## WHAT YOU ARE ASKED TO DO:
Only the lines from the line containing "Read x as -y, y" to the end of the material belong in the copy; set them down exactly, without pictures.

## THE DATA:
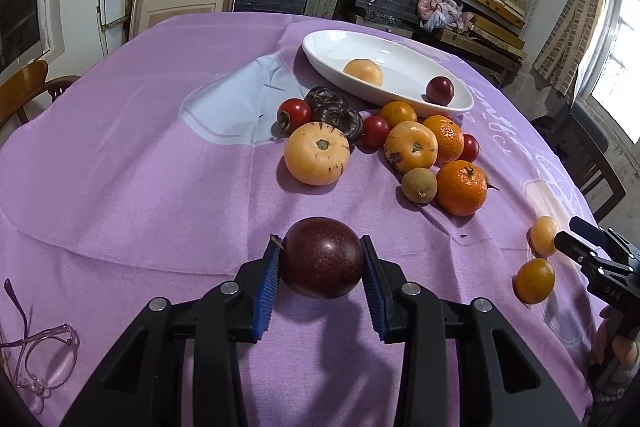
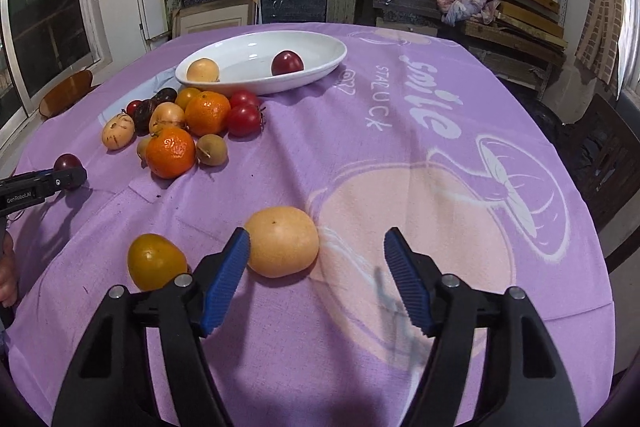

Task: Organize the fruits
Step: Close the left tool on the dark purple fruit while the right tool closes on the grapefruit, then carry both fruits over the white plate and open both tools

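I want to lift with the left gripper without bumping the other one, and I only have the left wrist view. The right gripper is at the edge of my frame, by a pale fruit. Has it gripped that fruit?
Observer: No. The right gripper is open. The pale orange fruit lies on the purple cloth between its fingers, close by the pad on the picture's left. There is a wide gap to the other one.
Operator: And the darker fruit beside it?
Observer: The dark-yellow fruit lies outside the jaws, beyond that same finger, on the cloth.
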The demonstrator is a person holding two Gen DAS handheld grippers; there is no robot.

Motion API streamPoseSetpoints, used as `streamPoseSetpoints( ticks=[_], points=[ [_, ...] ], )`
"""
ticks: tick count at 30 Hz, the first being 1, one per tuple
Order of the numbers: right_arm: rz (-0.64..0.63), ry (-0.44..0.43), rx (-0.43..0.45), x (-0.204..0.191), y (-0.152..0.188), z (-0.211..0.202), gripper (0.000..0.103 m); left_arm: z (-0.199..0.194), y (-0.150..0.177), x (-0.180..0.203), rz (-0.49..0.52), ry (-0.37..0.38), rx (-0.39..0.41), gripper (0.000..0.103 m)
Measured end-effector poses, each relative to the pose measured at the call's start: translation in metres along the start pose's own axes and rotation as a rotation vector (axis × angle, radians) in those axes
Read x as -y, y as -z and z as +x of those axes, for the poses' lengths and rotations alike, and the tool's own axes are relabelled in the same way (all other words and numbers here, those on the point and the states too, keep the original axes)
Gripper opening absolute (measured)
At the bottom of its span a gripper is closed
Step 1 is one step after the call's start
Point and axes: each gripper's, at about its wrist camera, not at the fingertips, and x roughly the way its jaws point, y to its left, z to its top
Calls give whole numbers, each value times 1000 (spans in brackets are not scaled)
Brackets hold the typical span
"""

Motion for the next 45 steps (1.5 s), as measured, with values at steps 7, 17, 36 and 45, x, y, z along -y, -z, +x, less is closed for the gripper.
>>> streamPoseSetpoints(
  ticks=[7,17,36,45],
  points=[
    [-74,11,-13,-21,-6,8,68,1,1,0,-2,4,-5,39],
    [-67,-12,-63,-20,-6,20,52,2,2,1,0,5,-11,39],
    [8,-75,-41,-2,-19,7,45,-6,-4,5,15,18,17,39],
    [-55,-84,62,-6,-108,5,45,12,-90,23,96,10,16,39]
  ],
)
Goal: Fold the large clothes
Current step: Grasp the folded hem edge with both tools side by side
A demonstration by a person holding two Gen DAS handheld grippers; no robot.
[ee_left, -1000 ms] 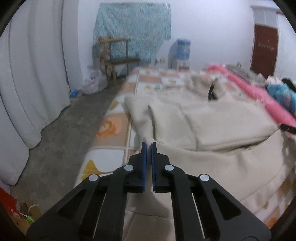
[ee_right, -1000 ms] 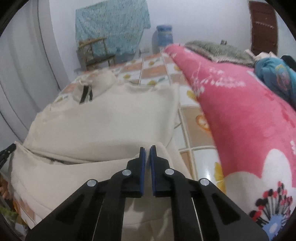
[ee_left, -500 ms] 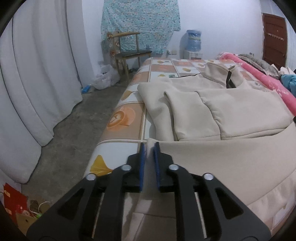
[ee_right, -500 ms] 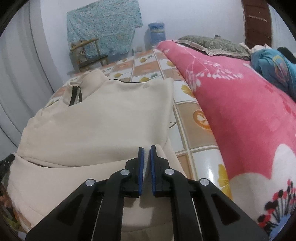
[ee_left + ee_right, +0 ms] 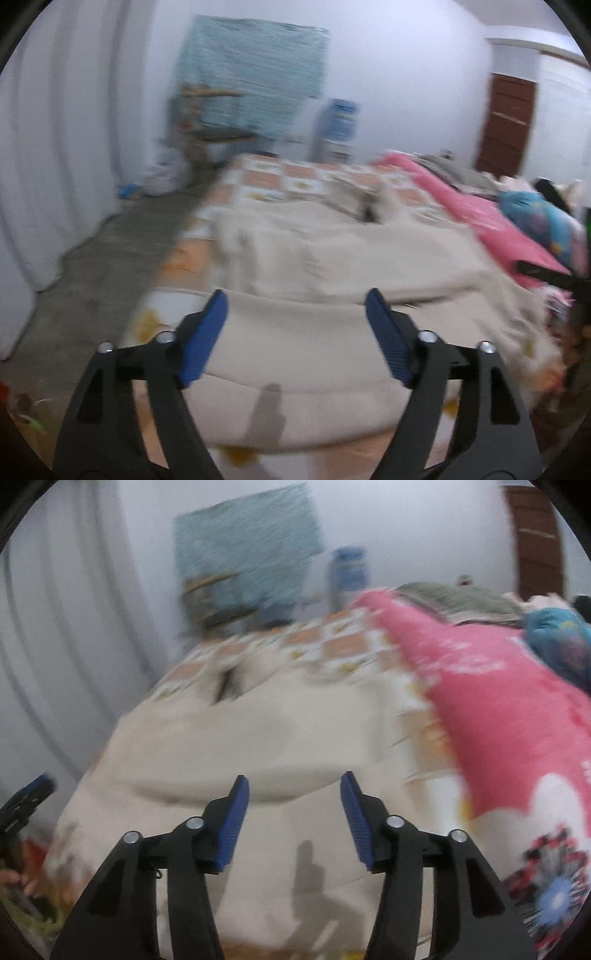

## REPLY:
Read x as -y, y as -z and z as +x of those axes, for the poses' lengths and rotations alike, and the tool's own axes are relabelled in the same way (all other words and numbers here, those on the point and the states too, keep the original axes)
Gripper opening absolute (measured)
At the bottom of its span a gripper is closed
Step 1 is one step after the call's start
Point and axes: each gripper's, at about its wrist camera, not at the fingertips, and x roughly the way its jaws point, y to its left, z to its top
Calls give whole numbers, each value times 1000 (spans in brackets are not scaled)
Brackets hold the typical span
"""

Motion for the next 45 steps (1.5 s), as measured, with values at steps 7, 17, 36 and 45, x, y, z along -y, -z, +x, less is closed for the gripper.
>>> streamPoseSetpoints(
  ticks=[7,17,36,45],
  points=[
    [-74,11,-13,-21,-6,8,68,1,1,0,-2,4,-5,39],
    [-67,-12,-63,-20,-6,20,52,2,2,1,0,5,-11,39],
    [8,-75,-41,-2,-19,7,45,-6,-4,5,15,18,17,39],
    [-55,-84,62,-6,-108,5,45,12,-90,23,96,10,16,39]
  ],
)
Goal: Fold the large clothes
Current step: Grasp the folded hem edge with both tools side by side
A demonstration by a person holding two Gen DAS handheld grippers; no robot.
[ee_left, -1000 ms] 
[ee_right, -1000 ms] 
[ee_left, -500 ms] 
[ee_right, -500 ms] 
[ee_left + ee_right, +0 ms] 

The exercise requires no further answer.